YOUR TASK: The full set of lines below has to be written out again exactly.
· · · · ·
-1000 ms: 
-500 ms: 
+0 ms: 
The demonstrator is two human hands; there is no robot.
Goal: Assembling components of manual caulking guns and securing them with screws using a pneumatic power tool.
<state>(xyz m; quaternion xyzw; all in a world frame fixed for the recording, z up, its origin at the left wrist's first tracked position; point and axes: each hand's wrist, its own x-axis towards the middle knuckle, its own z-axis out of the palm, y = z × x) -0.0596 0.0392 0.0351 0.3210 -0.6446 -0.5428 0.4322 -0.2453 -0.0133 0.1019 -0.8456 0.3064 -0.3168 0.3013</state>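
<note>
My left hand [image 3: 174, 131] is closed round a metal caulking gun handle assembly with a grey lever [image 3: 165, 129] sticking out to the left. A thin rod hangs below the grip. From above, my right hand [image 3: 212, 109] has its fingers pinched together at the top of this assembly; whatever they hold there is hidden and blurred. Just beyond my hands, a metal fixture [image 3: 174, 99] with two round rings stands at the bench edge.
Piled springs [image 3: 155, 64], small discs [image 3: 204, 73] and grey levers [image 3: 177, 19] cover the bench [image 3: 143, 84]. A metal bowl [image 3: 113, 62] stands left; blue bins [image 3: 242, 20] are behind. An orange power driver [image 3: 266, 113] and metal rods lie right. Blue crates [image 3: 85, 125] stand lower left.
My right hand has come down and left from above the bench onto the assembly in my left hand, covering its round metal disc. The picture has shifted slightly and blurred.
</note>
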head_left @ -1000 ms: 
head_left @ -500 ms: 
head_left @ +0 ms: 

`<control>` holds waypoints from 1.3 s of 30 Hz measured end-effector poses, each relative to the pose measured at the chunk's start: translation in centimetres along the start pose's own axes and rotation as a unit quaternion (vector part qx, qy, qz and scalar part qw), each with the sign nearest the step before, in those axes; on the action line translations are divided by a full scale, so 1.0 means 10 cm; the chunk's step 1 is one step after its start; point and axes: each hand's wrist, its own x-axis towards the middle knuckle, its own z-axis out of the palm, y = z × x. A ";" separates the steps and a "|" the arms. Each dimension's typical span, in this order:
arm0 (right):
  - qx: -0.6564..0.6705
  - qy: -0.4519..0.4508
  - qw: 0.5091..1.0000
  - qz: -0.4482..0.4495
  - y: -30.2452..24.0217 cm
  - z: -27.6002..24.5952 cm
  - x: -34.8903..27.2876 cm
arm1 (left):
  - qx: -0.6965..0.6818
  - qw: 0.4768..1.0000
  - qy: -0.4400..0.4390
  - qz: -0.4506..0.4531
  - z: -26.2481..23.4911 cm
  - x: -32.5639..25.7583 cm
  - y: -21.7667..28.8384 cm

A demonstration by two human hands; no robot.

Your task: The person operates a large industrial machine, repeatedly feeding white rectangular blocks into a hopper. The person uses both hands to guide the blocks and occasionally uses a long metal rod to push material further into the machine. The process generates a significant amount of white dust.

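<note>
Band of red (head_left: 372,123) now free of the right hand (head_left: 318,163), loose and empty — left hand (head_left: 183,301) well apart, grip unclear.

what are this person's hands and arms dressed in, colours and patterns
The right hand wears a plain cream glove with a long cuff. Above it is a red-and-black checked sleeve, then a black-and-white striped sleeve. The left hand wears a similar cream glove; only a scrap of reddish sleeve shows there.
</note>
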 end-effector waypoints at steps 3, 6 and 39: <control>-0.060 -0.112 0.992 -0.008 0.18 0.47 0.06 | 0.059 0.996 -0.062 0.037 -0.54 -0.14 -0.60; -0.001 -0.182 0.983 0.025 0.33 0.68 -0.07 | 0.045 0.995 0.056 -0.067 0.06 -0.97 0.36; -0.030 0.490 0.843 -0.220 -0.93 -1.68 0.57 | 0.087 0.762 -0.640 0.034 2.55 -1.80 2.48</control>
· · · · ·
OUTPUT BELOW:
-1000 ms: 
-500 ms: 
+0 ms: 
The demonstrator is two human hands; there is no robot.
Goal: Assembling components of manual caulking guns and securing them with screws using a pneumatic power tool.
<state>(xyz m; quaternion xyzw; all in a world frame fixed for the recording, z up, its origin at the left wrist's first tracked position; point and axes: each hand's wrist, its own x-axis towards the middle knuckle, its own z-axis out of the palm, y = z × x) -0.0596 0.0392 0.0351 0.3210 -0.6446 -0.5428 0.4322 -0.2453 -0.0133 0.1019 -0.8456 0.3064 -0.3168 0.3013</state>
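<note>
My left hand [image 3: 174, 131] is closed round a metal caulking gun handle assembly with a grey lever [image 3: 165, 129] sticking out to the left. A thin rod hangs below the grip. From above, my right hand [image 3: 212, 109] has its fingers pinched together at the top of this assembly; whatever they hold there is hidden and blurred. Just beyond my hands, a metal fixture [image 3: 174, 99] with two round rings stands at the bench edge.
Piled springs [image 3: 155, 64], small discs [image 3: 204, 73] and grey levers [image 3: 177, 19] cover the bench [image 3: 143, 84]. A metal bowl [image 3: 113, 62] stands left; blue bins [image 3: 242, 20] are behind. An orange power driver [image 3: 266, 113] and metal rods lie right. Blue crates [image 3: 85, 125] stand lower left.
My right hand has come down and left from above the bench onto the assembly in my left hand, covering its round metal disc. The picture has shifted slightly and blurred.
</note>
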head_left @ -1000 ms: 
head_left @ -500 ms: 
head_left @ +0 ms: 

`<control>` holds waypoints from 1.3 s of 30 Hz measured end-effector poses, each relative to the pose measured at the chunk's start: translation in centimetres along the start pose's own axes and rotation as a unit quaternion (vector part qx, qy, qz and scalar part qw), each with the sign nearest the step before, in those axes; on the action line translations are divided by a full scale, so 1.0 means 10 cm; the chunk's step 1 is one step after its start; point and axes: each hand's wrist, its own x-axis towards the middle knuckle, its own z-axis out of the palm, y = z × x. A ";" separates the steps and a "|" the arms. Each dimension's typical span, in this order:
arm0 (right):
  - qx: -0.6564..0.6705
  - qy: -0.4519..0.4508
  - qw: 0.5091..1.0000
  - qz: -0.4482..0.4495
  - y: -30.2452..24.0217 cm
  - z: -27.6002..24.5952 cm
  - x: -34.8903..27.2876 cm
arm1 (left):
  - qx: -0.6965..0.6818
  - qw: 0.4768..1.0000
  - qy: -0.4400..0.4390
  - qz: -0.4506..0.4531
  - z: -26.2481..23.4911 cm
  - x: -32.5639..25.7583 cm
  - y: -21.7667..28.8384 cm

A demonstration by two human hands; no robot.

Your task: The person operates a large industrial machine, repeatedly feeding white rectangular blocks into a hopper. The person uses both hands to guide the blocks and occasionally uses a long metal rod to push material further into the machine. The process generates a significant amount of white dust.

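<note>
Band of red (head_left: 372,123) now free of the right hand (head_left: 318,163), loose and empty — left hand (head_left: 183,301) well apart, grip unclear.

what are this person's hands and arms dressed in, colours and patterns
The right hand wears a plain cream glove with a long cuff. Above it is a red-and-black checked sleeve, then a black-and-white striped sleeve. The left hand wears a similar cream glove; only a scrap of reddish sleeve shows there.
</note>
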 end-effector waypoints at steps 3, 6 and 39: <control>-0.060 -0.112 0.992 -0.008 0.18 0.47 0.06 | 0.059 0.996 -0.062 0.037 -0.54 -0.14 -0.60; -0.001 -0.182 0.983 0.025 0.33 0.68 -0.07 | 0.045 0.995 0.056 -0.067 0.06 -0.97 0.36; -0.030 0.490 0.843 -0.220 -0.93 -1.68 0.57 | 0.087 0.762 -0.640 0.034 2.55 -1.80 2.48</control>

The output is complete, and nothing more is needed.